Viewing a single comment thread. View all comments

PassionatePossum t1_iqv5fo9 wrote

Are we talking about training loss or validation loss? Because the training loss will almost always go gown and it means very little.

3

Imaginary_Carrot4092 OP t1_iqv9s87 wrote

Ok..I have added a few images to clarify this. Firstly, how can I make sure that I can learn something out of my data based on its distribution.

1

PassionatePossum t1_iqvklvt wrote

Sorry, I still need a little more information. From the plots you have provided I would assume that you have a regression problem and you have a 1D input and a 1D target, correct? Or are we talking about a time series?

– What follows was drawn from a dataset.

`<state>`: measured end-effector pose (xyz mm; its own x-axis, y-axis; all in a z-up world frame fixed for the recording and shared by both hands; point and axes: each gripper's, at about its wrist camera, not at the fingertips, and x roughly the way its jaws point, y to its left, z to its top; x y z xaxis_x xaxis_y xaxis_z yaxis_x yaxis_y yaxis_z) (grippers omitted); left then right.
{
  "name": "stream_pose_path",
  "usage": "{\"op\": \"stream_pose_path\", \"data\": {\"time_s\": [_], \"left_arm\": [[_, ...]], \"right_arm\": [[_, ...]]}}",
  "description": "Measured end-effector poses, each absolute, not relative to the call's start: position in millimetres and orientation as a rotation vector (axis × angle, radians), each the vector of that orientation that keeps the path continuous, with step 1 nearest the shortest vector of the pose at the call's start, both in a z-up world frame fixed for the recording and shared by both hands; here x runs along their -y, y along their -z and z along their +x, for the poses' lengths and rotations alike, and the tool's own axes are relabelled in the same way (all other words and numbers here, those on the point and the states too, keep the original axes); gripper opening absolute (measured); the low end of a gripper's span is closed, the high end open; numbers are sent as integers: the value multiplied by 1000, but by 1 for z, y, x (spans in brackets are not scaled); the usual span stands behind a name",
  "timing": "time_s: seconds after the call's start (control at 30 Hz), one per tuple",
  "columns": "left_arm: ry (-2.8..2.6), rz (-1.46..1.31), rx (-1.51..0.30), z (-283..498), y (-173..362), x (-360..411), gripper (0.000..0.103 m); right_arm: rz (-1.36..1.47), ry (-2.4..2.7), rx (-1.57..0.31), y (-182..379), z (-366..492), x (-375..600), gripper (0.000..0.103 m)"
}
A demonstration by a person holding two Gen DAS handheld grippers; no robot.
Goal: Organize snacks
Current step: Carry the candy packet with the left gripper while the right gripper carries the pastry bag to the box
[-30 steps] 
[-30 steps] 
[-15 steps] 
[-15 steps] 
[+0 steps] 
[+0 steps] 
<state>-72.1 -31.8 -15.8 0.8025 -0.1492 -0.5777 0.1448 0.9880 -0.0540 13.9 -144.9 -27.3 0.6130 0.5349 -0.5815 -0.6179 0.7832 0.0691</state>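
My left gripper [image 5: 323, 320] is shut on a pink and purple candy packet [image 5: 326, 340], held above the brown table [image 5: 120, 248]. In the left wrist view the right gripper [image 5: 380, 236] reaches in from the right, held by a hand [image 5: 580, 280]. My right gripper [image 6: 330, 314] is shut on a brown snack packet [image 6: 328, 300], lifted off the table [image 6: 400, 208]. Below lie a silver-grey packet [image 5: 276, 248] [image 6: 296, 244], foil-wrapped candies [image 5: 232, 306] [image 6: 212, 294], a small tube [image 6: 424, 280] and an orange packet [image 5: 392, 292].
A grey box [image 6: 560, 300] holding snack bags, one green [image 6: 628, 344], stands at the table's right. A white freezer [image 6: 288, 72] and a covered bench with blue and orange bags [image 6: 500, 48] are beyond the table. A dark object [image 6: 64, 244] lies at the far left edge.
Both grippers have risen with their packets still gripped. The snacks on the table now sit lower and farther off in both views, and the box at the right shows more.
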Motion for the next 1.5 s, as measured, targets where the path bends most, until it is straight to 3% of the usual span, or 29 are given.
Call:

For the moment I'll go with assumption (1). The data you provided looks fairly random. I'm curious what function you want to use to model this? How does the network look like (how many layers) and what exactly are the inputs to your network (are they powers of your input variable or something else?)

1

Imaginary_Carrot4092 OP t1_iqvqztc wrote

Yes your assumption 1 is exactly right. The network I am using is very simple with 2 hidden layers (I am not sure if this model is enough to learn this data). This is not a time series data.

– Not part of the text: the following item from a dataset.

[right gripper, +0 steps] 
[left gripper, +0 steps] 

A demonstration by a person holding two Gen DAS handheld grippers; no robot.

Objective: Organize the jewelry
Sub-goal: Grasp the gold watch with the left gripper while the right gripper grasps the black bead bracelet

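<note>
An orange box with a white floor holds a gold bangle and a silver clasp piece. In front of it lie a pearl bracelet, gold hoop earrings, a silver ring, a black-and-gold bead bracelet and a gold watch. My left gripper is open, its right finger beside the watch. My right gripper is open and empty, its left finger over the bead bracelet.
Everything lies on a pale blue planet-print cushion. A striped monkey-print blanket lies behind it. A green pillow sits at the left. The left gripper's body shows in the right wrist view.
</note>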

The input is the number of hours it takes for a certain process to complete and the output is one of the process variables.

1

PassionatePossum t1_iqvz2n0 wrote

Yeah, this has no chance of working. Neural networks aren't magic. They are function approximators, nothing more. And an neuron can only learn a linear combination of its inputs.

Since you only have one input, the first layer will only be able to learn fractions of the original input. And the second layer will learn how to add them together. So some non-linearities (due to activations) aside, your model can essentially only learn to add fractions of the original input.

And while the universal approximation theorem says that theoretically this is enough to approximate any function if you make your network wide or deep enough, you have no guarantees that the solver will actually find the solution. And in practice, it won't.

A common trick is to use (1, x, x^2, ..., x^n) as input but I doubt that this will do the trick in your case. If there is a function that describes a relationship between your input variable and the output variable, it has to be a polynomial of extremely high degree.

If you have additional inputs you could use, it might help. But just looking at what you have provided, it is not going to work.

2

Tgs91 t1_iryxsqa wrote

A neural network is capable of learning non-linear relationships from a 1d input to a 1d output. The problem is that your data doesn't doesn't have any relationship between those variables. You need to find some input variables that are actually related to the output. A neural net can't approximate a relationship that doesn't exist

1

BrotherAmazing t1_iqwgcms wrote

You can’t tell if the data is “fairly random” or not just based on that plot though. Once a blue dot of finite size plots over another, a density of two dots nearly on top of one another will appear identically to the human eye as 10 or 100 or any N > 1 dots plotted almost entirely on top of another.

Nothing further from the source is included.